- [EXERCISE BRIEF]:
Line by line, repeat the material below exactly and leave the images out.

- [MATERIAL PROVIDED]:
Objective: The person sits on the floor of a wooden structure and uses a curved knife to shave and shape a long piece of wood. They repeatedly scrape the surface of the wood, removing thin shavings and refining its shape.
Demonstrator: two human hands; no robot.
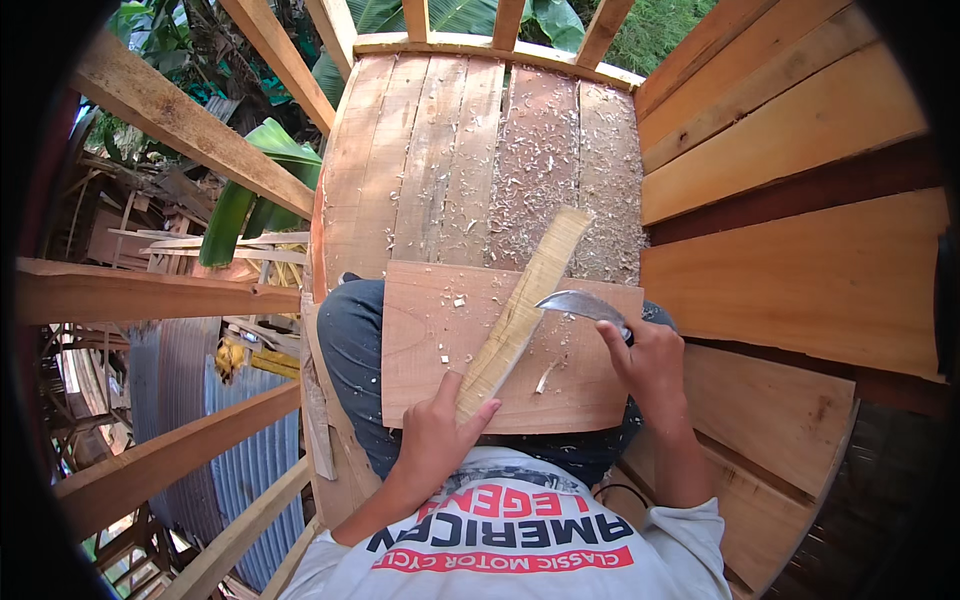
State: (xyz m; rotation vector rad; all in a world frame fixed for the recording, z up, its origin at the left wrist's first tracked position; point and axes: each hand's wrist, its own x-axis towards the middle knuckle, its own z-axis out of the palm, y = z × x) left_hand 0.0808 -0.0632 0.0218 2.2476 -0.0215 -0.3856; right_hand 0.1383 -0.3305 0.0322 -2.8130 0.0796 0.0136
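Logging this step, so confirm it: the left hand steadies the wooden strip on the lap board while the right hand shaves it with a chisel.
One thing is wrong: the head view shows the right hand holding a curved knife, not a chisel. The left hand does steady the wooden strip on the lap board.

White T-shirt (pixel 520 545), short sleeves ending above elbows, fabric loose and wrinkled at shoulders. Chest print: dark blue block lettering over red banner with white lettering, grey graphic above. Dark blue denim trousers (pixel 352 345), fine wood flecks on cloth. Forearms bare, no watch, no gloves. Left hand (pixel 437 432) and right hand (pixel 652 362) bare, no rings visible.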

- [RESPONSE TO THIS TASK]:
Objective: The person sits on the floor of a wooden structure and uses a curved knife to shave and shape a long piece of wood. They repeatedly scrape the surface of the wood, removing thin shavings and refining its shape.
Demonstrator: two human hands; no robot.
State: (xyz m; rotation vector rad; all in a world frame fixed for the recording, z up, its origin at the left wrist's first tracked position; point and axes: each hand's wrist, its own x-axis towards the middle knuckle, its own z-axis out of the palm, y = z × x) left_hand 0.0808 -0.0632 0.0218 2.2476 -0.0215 -0.3856; right_hand 0.1383 -0.3305 0.0322 -2.8130 0.0796 0.0136
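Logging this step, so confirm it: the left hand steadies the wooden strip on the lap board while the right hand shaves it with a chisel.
One thing is wrong: the head view shows the right hand holding a curved knife, not a chisel. The left hand does steady the wooden strip on the lap board.

White T-shirt (pixel 520 545), short sleeves ending above elbows, fabric loose and wrinkled at shoulders. Chest print: dark blue block lettering over red banner with white lettering, grey graphic above. Dark blue denim trousers (pixel 352 345), fine wood flecks on cloth. Forearms bare, no watch, no gloves. Left hand (pixel 437 432) and right hand (pixel 652 362) bare, no rings visible.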

This exercise is now done.